—Ça ne m'intéresse pas. Vous avez deux options : soit je vous poursuis pour fraude et vous croupit en prison… soit vous signez immédiatement le transfert complet de la société. Vous renoncez alors à tous vos droits sur l'héritage de Roberto et vous repartez les mains vides.
« Vous ne pouvez pas ! » hurla Lucia. « C'est notre entreprise ! »
« C'était la société de Roberto », ai-je répondu. « Et tu cartonnais. »
Arturo déposa les documents devant Carlos. Dehors, dans le couloir, deux hommes en costume attendaient : ce n’étaient pas des gardes du corps. C’étaient des auditeurs et des autorités financières, prêts à entrer au moindre signal.
Carlos regarda sa mère. Berta était vaincue.
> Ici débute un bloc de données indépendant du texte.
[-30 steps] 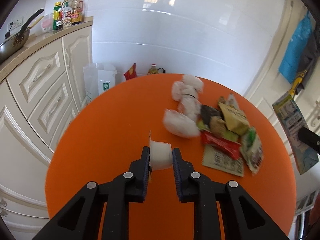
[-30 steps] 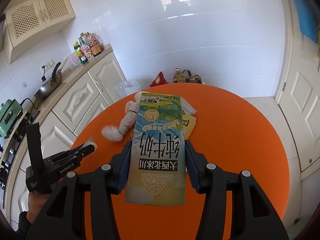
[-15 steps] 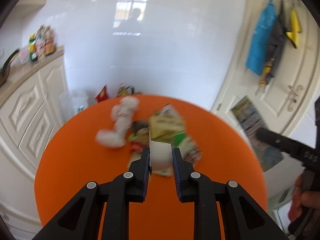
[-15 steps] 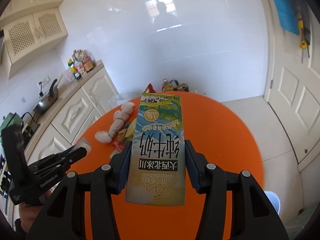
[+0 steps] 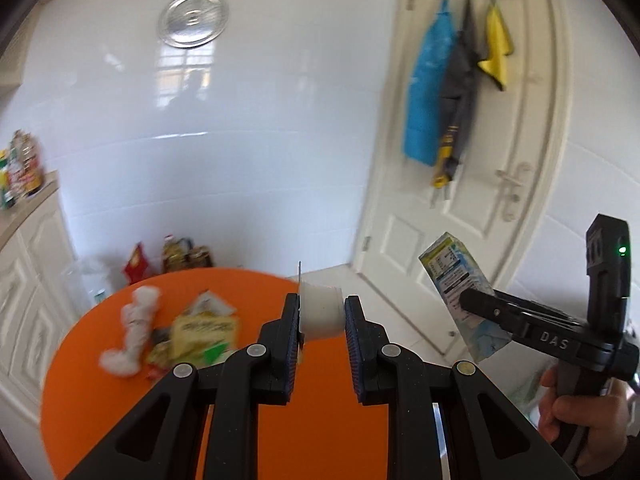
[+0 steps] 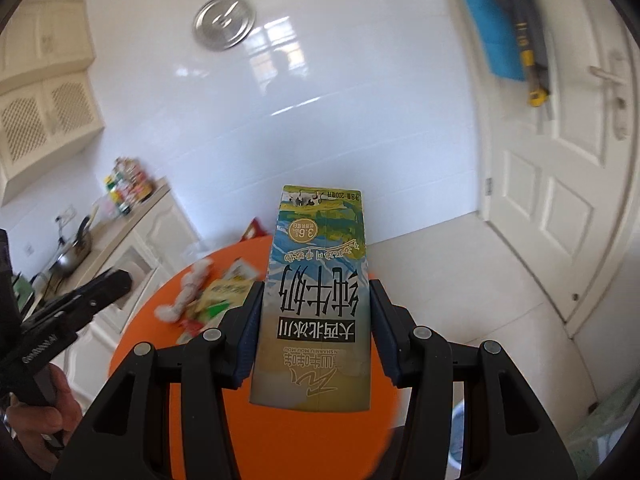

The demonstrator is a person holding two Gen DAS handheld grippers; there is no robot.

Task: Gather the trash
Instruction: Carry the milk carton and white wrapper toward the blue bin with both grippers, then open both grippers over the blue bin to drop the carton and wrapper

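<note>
My left gripper (image 5: 322, 316) pinches a white cup (image 5: 320, 312); my right gripper (image 6: 316, 316) clamps the milk carton (image 6: 316, 304), both above the table's (image 5: 332, 432) near edge. I should carry them level with firm grip; wrappers (image 5: 200, 332) remain mid-table.

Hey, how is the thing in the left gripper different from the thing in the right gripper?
The left gripper is shut on a small white cup; the right gripper is shut on a milk carton.
The small white cup is plain, with no print; the milk carton is covered in green, blue and black print.
The small white cup is short and rounded; the milk carton is long, flat-sided and sticks out well past the pads.
Both are lifted off the orange table.
</note>
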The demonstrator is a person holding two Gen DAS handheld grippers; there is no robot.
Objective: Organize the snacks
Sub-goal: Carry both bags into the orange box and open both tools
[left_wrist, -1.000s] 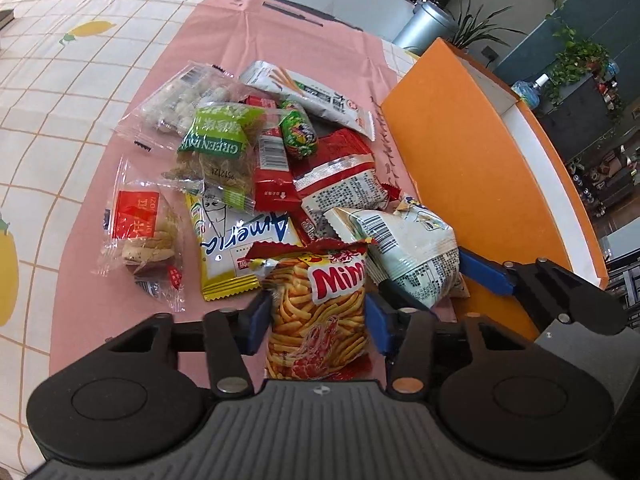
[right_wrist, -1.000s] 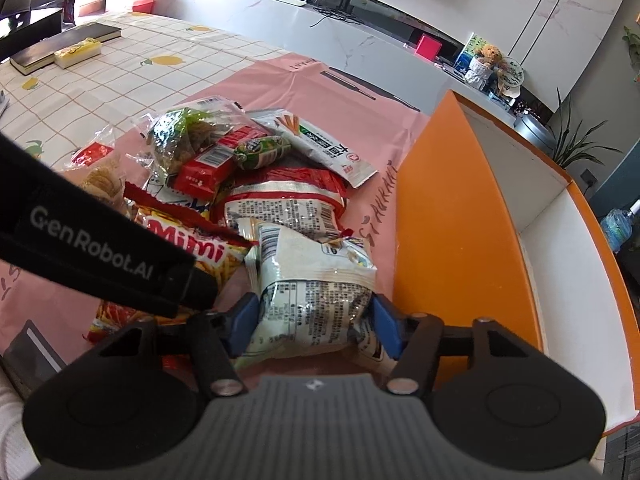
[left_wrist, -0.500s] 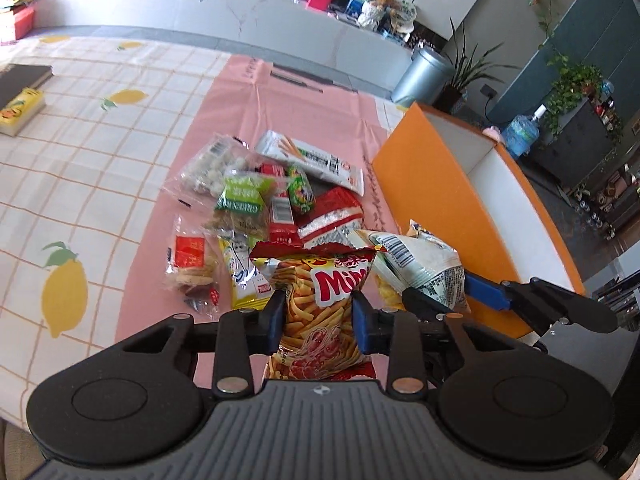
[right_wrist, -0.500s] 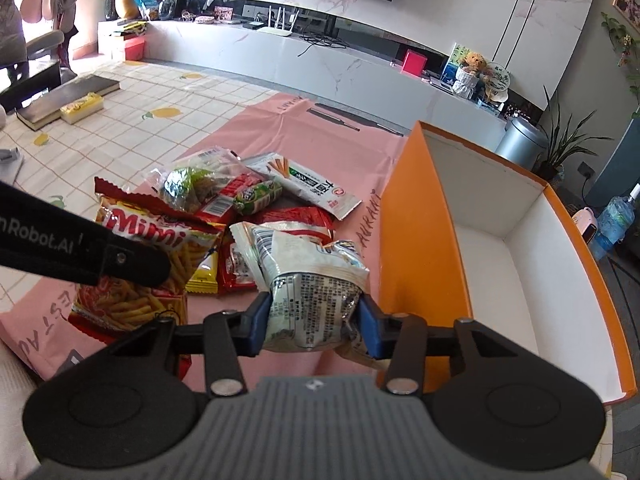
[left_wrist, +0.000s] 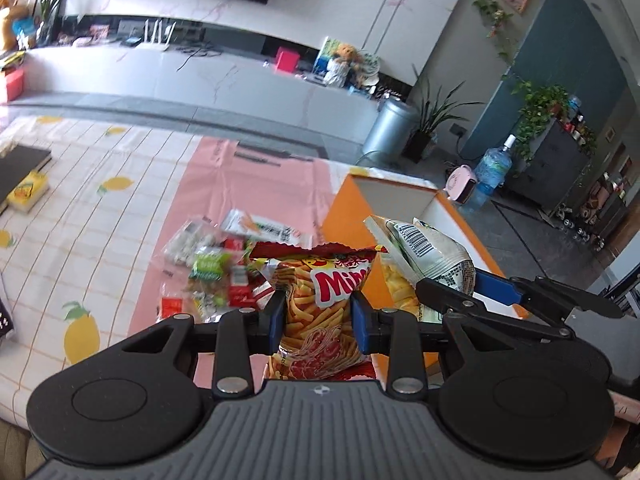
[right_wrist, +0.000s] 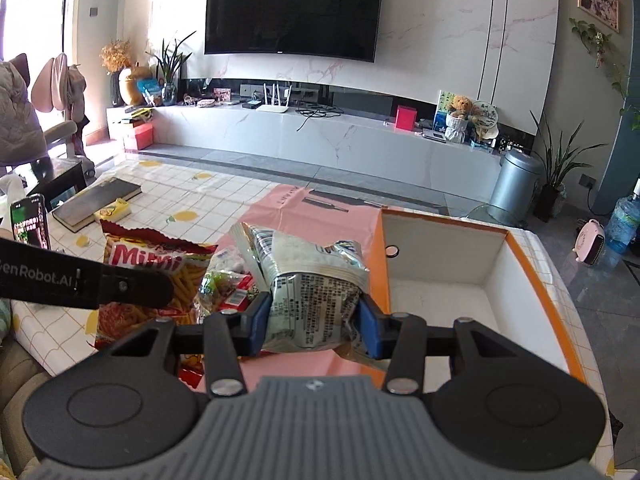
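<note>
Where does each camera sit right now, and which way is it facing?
Left wrist: behind the left claw, facing the chip bag it grips; the right claw shows alongside.
Right wrist: behind the right claw, facing its white bag and the TV wall.
Shared: both bags, orange box.

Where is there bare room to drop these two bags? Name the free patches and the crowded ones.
Free: the white floor of the orange box, bare between its walls, and the far stretch of the pink mat between the lemon cloth and the box. Crowded: the mat's near part, where the snack pile lies beside the box's orange wall.
</note>
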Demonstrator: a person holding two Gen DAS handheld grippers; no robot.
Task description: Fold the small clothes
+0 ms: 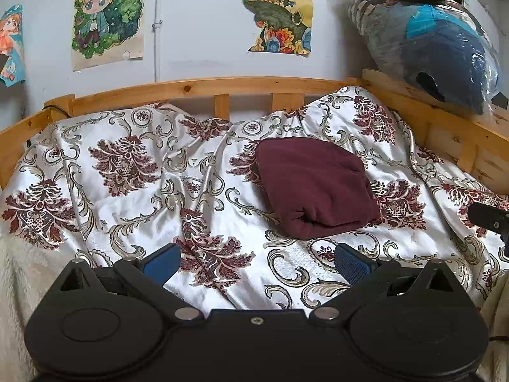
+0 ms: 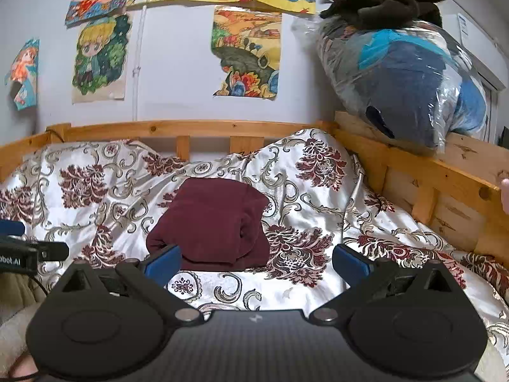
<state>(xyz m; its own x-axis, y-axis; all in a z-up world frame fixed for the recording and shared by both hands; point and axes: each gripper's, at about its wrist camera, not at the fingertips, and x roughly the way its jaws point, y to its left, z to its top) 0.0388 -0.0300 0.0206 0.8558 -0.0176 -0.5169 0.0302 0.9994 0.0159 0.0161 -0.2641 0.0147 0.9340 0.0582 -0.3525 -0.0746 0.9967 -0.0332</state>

Pour la première fois, je la voyais sans fard à l'intérieur : seulement la faim.
Les mains tremblantes, Carlos signa.
Une fois le dernier document scellé, j'ai tout rangé dans mon dossier.
—Maintenant—ai-je dit—, sortez. Sortez de ma compagnie.
Berta essaya de changer de ton, de devenir douce et manipulatrice.
—Ma fille… nous ne savions pas. Nous étions une famille. Roberto aurait voulu que nous soyons ensemble. Tu as tant de choses… tu pourrais nous aider.
Je l'ai regardée et j'ai eu l'impression que la pluie de la nuit dernière me tombait à nouveau sur le visage.
—Hier, tu m'as jeté dehors sous la pluie. Tu m'as traité de affamé. Tu as dit que je n'étais qu'un passe-temps.
Je me suis levé et j'ai marché vers la porte.
— Au fait, as-tu passé une bonne soirée à la maison ?
Berta cligna des yeux.
« Quoi… ? C’est ma maison. »
Je me suis retourné avec un calme glacial.
—Plus maintenant. Je suis propriétaire de la Banque du Nord. Je suis propriétaire de votre hypothèque. Vous avez vingt-quatre heures pour partir.